Dans ce contexte, la vente de deux Mistral à la Russie revêt une double signification économique et politique. En effet, puisqu’il s’agit d’un contrat entre Etats, c’est la France qui subirait le coût d’une annulation. Les tergiversations assez minables de notre exécutif sur la question semblent se situer essentiellement sur le plan économique, l’alignement sur les Etats-Unis paraissant la constante politique. Soit nous dénonçons le contrat, et nous devrons rembourser la part des bateaux déjà payée par la Russie, verser en outre des indemnités, et nous retrouver avec un bateau que notre marine n’a pas les moyens d’acheter et d’utiliser, qu’aucun autre pays n’a manifesté le désir d’acheter. Les chantiers STX de Saint Nazaire seront en panne pour le second Mistral et un millier d’emplois menacés. Des problèmes annexes se poseront : les poupes ont été construites en Russie ; celle-ci considérera que la rupture du contrat lui permet d’utiliser les plans pour construire les BPC elle-même.

En outre, la crédibilité du pays sera atteinte, et son industrie d’armement touchée. Que va devenir la vente éventuelle des « Rafale » à l’Inde ? Mais, par ailleurs, la Pologne qui est à la pointe de l’opposition de l’Europe à la Russie du Président Poutine constituerait un marché de 12 Milliards ouvert à la France, avec près de 6 Milliards pour le bouclier anti-missiles de MBDA/Thalès. On voit se dessiner le chantage…

C’est sur le plan politique qu’il faut donc se situer, pour honorer le contrat avec la Russie et pour le faire avec grandeur.
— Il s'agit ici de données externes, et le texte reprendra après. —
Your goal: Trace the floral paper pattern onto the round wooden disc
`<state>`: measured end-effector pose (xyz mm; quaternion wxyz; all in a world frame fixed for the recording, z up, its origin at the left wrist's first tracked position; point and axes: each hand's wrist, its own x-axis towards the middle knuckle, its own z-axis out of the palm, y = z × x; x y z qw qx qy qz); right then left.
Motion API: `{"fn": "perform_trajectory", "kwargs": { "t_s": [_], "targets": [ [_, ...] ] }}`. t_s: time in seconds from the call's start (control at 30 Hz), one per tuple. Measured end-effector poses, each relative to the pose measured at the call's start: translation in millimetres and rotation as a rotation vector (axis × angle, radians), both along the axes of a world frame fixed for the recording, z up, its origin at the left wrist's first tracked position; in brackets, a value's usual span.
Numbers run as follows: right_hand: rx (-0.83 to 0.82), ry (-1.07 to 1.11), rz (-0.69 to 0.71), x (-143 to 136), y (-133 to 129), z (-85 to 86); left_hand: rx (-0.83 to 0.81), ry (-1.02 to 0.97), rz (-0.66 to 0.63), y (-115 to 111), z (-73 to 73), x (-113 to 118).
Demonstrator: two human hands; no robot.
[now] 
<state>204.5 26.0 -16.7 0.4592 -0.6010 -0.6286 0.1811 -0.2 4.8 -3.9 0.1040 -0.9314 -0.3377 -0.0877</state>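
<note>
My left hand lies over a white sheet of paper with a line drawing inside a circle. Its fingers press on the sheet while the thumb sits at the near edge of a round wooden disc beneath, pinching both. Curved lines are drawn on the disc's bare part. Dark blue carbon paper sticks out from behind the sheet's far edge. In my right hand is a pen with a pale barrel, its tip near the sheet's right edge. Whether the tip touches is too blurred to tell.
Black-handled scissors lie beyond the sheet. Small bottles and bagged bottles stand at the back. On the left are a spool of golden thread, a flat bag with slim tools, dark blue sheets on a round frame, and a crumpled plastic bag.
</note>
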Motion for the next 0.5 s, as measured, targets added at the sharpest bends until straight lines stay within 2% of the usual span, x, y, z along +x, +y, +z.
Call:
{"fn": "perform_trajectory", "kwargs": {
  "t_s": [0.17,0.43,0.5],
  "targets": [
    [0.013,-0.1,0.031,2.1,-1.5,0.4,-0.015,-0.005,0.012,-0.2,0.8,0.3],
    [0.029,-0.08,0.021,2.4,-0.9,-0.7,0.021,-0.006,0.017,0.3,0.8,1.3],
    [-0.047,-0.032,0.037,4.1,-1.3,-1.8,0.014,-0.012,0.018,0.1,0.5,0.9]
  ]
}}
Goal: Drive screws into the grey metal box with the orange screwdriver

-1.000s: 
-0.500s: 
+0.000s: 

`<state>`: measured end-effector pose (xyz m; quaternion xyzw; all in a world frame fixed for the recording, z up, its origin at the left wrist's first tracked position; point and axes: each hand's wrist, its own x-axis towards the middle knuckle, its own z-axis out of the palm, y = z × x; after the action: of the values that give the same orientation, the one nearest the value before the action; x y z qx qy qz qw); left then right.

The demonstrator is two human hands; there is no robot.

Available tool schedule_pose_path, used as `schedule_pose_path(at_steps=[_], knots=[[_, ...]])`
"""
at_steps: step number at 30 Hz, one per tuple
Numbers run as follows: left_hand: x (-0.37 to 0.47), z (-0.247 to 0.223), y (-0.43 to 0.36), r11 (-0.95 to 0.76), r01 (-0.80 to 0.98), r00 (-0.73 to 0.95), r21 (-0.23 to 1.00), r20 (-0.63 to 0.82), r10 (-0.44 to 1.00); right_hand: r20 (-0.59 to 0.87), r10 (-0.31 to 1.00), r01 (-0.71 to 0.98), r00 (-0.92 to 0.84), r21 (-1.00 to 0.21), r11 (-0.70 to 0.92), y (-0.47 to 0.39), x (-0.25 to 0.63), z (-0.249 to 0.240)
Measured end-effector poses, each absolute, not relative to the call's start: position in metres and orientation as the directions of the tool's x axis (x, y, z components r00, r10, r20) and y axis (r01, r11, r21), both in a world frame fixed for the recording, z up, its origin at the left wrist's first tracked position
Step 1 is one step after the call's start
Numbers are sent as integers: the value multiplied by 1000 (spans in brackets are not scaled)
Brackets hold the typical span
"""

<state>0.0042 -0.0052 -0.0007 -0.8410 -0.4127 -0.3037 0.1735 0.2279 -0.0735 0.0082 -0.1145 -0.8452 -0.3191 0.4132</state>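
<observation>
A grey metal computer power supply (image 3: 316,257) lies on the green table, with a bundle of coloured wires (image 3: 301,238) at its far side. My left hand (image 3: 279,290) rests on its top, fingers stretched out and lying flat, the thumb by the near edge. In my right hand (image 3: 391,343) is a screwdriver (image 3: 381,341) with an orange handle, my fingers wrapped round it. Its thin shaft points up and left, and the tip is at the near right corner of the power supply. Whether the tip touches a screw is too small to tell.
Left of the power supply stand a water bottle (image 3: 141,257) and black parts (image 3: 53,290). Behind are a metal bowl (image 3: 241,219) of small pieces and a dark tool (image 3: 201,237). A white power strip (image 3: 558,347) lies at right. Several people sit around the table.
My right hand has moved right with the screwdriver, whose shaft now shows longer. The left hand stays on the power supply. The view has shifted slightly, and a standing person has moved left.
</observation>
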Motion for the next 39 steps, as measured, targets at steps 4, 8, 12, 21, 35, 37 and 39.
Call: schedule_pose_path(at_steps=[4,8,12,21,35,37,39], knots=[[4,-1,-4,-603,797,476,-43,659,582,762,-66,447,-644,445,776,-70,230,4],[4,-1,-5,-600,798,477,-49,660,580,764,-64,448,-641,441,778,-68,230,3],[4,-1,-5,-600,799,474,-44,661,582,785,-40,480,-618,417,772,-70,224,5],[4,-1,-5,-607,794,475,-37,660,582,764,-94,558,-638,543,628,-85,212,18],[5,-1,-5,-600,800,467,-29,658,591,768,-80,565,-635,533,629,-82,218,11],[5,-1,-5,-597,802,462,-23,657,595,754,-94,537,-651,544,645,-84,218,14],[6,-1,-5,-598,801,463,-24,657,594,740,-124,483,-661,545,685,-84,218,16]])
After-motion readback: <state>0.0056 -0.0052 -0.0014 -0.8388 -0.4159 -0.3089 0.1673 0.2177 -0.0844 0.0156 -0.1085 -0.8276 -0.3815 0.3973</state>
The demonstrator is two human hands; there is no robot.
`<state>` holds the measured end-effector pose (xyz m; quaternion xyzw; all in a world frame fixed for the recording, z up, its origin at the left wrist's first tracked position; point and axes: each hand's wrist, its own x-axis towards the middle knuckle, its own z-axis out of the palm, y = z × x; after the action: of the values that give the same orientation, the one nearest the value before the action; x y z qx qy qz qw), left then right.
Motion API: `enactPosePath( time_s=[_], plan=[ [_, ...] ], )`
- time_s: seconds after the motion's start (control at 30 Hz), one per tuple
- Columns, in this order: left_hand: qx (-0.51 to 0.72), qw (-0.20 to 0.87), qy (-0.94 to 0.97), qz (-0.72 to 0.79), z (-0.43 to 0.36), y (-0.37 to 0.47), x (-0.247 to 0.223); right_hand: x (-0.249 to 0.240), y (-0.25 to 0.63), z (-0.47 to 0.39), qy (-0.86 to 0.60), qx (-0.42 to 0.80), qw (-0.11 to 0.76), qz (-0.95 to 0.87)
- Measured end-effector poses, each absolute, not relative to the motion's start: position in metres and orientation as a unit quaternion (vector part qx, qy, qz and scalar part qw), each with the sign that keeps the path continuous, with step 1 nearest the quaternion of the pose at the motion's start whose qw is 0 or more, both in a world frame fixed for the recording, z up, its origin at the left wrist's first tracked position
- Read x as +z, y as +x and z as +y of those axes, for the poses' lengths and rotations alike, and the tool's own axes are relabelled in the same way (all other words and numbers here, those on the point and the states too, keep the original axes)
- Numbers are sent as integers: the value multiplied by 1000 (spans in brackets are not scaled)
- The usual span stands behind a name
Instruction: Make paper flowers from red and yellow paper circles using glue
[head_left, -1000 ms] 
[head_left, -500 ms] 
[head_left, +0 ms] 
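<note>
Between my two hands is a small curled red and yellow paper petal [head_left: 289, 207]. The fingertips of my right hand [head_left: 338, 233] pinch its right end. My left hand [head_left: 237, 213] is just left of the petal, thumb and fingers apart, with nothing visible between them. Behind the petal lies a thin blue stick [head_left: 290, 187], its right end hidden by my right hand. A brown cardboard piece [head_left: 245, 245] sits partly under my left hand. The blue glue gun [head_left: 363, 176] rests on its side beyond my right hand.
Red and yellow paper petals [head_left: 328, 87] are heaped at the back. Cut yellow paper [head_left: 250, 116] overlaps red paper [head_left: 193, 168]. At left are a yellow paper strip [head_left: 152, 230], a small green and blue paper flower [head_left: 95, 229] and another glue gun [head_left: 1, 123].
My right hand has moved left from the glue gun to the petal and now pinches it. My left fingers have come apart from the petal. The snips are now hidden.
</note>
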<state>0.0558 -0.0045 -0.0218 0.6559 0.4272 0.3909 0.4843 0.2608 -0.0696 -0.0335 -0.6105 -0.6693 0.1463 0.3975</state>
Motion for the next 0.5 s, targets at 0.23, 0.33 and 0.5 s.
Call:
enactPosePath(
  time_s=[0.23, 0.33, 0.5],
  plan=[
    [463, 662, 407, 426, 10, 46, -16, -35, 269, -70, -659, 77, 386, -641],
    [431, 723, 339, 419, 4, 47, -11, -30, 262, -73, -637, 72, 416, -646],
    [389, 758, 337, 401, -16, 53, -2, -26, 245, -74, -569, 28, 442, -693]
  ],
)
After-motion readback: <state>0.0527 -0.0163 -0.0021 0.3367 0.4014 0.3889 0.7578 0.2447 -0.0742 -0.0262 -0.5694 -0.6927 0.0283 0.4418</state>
Il est déjà arrivé à la France de soumettre des livraisons d’armes à embargo pour des raisons politiques.

Ce fut le cas après la guerre des 6 jours, lorsque la France mit fin à la livraison de « Mirage » à Israël en 1969. On peut par amitié pour Israël regretter cette décision, mais elle correspondait à une politique qui visait à affirmer l’indépendance de notre pays à l’égard des Etats-Unis et à reprendre pied dans le monde arabe.

Cela s’est traduit d’ailleurs par de nombreux contrats de fourniture d’armement à des pays arabes. De même, aujourd’hui, la France peut affirmer son indépendance en devenant l’interlocuteur privilégié de la Russie en Europe, en disant clairement qu’elle n’est pas solidaire de la guerre froide que les Etats-Unis continuent d’entretenir avec la Russie. Mais cela implique la livraison des Mistral à la marine russe. Quant aux éternuements des pays qui, à force de craindre la Russie d’une manière pathologique, ont conduit à humilier et à ostraciser ce pays dont la fierté est prompte à réanimer le nationalisme, il faut leur donner une importance limitée. Ce sont les mêmes qui ont suivi aveuglément l’Amérique dans son aventure irakienne, quand la France avait vu juste.

 

On se souvient de la réponse cinglante de Chirac aux deux lettres adressées par 10 et 8 pays candidats à l’Union Européenne et membres de celle-ci, et dont il apparaissait clairement qu’ils agissaient comme clients de l’oncle Sam.

 

Enfin, en matière de ventes d’armes, la solidarité européenne est un vain mot : la Pologne est équipée en F16 américains, l’Allemagne, le Royaume-Uni, l’Italie et l’Espagne réalisent l’Eurofighter , le rival heureux du Rafale, et le suédois Gripen NG de Saab vient de s’imposer au Brésil.

Si les alliances industrielles sont parfois efficaces, dans un domaine de grande concurrence, il n’y a aucune raison pour que l’alignement de notre pays soit un handicap supplémentaire.

 

Il faut au contraire à la fois pratiquer l’indépendance politique et le souci de nos intérêts économiques, l’un en premier, l’autre en second.

La livraison des Mistral les réunit à l’évidence.